> [What you need to do]: Once the line with "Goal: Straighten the" is found in the entries below, print it and each following line exactly, stopping after the line with "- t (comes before"; print nothing else.

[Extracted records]
◇ ◇ ◇ ◇

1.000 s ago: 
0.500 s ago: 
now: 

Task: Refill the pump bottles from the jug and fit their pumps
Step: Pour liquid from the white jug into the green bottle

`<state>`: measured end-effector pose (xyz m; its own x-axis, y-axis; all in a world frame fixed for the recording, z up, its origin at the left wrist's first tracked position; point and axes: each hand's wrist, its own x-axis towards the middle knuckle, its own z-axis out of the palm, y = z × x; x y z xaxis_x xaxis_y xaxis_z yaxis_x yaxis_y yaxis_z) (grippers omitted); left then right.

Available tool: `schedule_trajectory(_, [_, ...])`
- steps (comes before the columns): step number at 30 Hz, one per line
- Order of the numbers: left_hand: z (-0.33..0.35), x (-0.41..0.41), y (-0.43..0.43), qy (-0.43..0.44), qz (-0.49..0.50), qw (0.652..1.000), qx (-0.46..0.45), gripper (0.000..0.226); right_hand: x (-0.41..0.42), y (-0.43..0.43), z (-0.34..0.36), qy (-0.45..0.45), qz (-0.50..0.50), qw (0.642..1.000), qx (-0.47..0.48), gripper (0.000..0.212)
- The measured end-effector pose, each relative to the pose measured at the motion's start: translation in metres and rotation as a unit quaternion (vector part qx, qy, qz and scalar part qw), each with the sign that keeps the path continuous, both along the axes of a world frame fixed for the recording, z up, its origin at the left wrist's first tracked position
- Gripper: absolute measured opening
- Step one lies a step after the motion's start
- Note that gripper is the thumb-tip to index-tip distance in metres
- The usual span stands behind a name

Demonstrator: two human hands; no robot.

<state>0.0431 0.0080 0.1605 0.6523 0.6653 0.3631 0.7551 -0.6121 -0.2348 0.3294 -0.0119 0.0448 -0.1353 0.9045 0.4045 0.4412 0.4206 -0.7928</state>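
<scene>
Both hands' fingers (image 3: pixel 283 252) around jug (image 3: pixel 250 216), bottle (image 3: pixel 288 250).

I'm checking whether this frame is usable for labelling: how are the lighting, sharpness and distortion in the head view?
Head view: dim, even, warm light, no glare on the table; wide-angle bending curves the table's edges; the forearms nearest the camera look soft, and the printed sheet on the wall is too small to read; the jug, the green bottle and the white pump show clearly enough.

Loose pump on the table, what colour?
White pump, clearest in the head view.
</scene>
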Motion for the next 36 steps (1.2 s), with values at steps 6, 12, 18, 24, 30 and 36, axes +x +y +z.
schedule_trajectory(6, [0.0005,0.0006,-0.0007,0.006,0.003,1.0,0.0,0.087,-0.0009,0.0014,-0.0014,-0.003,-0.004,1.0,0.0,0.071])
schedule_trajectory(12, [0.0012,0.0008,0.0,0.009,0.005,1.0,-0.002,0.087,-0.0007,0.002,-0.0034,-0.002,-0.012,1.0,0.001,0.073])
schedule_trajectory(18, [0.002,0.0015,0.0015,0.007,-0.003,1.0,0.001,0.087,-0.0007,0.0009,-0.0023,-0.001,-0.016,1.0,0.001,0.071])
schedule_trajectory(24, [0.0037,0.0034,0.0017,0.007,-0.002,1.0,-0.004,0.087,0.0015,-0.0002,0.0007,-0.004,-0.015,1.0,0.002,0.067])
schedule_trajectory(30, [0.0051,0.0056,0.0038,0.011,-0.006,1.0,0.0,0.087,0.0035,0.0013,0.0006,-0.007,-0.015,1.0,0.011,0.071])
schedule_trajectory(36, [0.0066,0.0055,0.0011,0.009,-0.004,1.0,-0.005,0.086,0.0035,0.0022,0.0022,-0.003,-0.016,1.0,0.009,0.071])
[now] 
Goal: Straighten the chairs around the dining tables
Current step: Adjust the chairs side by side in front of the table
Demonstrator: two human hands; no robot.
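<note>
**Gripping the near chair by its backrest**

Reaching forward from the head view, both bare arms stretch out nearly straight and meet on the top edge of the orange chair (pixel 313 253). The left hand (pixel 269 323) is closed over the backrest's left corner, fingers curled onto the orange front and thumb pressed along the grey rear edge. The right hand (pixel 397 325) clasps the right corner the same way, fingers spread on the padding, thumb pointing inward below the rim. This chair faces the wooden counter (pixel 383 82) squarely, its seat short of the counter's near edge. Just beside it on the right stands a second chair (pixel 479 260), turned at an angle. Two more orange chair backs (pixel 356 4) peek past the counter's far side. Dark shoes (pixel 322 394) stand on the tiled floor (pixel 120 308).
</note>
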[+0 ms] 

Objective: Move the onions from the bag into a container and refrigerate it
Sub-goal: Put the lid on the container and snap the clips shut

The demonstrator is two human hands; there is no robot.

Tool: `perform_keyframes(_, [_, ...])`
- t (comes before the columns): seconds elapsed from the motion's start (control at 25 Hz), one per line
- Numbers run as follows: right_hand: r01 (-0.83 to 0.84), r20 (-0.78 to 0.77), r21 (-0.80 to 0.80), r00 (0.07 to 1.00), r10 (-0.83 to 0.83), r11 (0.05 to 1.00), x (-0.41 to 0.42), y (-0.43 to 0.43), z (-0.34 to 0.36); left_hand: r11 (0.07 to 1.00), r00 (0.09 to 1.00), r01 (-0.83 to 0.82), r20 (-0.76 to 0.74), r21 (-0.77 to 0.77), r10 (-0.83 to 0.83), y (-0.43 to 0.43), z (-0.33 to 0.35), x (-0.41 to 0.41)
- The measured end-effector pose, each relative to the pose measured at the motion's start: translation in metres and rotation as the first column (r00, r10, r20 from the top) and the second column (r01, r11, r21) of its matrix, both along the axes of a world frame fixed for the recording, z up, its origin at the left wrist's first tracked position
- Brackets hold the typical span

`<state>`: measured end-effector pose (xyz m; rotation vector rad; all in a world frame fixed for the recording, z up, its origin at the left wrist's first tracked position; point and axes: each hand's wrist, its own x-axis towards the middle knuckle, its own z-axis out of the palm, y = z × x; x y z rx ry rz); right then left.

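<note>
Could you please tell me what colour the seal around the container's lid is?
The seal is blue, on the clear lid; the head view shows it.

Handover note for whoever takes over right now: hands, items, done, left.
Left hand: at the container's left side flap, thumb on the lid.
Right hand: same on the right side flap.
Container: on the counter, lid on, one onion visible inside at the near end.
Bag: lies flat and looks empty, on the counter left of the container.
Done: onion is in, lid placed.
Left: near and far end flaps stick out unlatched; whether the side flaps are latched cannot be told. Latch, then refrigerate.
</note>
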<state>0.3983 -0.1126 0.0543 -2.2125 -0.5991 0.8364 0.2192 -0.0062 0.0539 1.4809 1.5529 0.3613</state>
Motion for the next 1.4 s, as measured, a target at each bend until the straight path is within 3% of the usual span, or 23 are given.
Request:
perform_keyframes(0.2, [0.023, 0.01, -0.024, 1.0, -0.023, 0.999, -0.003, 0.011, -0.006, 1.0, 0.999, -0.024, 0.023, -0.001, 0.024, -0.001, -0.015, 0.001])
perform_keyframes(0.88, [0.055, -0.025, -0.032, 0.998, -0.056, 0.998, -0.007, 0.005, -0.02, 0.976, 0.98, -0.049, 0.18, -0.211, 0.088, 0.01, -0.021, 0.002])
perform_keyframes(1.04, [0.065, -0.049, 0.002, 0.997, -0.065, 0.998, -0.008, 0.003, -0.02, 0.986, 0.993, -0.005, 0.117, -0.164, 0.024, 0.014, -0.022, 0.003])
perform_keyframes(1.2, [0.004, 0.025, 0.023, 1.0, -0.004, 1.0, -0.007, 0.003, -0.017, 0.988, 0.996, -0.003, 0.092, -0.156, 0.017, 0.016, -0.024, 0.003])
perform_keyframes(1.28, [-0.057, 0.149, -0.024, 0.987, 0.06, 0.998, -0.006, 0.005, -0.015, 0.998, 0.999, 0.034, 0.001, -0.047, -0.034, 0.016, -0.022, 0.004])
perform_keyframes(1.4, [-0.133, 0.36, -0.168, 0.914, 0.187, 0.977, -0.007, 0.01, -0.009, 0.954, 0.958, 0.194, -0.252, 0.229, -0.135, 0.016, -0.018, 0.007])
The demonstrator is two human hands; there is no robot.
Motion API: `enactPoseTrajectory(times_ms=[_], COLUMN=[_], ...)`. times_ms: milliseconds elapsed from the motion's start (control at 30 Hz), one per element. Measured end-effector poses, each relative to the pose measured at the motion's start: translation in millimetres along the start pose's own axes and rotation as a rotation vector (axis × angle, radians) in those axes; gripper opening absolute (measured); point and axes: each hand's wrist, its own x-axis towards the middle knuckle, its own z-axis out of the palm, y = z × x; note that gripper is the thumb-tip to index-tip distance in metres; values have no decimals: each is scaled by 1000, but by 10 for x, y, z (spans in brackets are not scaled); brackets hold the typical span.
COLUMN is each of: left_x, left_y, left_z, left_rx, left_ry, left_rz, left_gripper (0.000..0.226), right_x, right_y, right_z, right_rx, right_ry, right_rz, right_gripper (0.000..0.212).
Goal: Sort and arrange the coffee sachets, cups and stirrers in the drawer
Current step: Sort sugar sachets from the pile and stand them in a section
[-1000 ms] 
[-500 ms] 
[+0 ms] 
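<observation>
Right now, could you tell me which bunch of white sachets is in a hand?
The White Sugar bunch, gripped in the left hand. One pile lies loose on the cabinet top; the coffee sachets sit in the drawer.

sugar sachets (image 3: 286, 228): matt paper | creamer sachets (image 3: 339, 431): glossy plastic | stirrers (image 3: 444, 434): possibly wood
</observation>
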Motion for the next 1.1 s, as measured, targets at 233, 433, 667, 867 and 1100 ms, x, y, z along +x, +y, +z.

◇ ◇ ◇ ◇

> [Response to the exercise]:
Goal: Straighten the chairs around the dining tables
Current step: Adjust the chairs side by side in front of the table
Demonstrator: two human hands; no robot.
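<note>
**Gripping the near chair by its backrest**

Reaching forward from the head view, both bare arms stretch out nearly straight and meet on the top edge of the orange chair (pixel 313 253). The left hand (pixel 269 323) is closed over the backrest's left corner, fingers curled onto the orange front and thumb pressed along the grey rear edge. The right hand (pixel 397 325) clasps the right corner the same way, fingers spread on the padding, thumb pointing inward below the rim. This chair faces the wooden counter (pixel 383 82) squarely, its seat short of the counter's near edge. Just beside it on the right stands a second chair (pixel 479 260), turned at an angle. Two more orange chair backs (pixel 356 4) peek past the counter's far side. Dark shoes (pixel 322 394) stand on the tiled floor (pixel 120 308).
</note>
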[+0 ms] 

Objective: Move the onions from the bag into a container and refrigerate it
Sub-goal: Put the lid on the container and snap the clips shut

The demonstrator is two human hands; there is no robot.

Tool: `perform_keyframes(_, [_, ...])`
- t (comes before the columns): seconds elapsed from the motion's start (control at 25 Hz), one per line

This output is complete.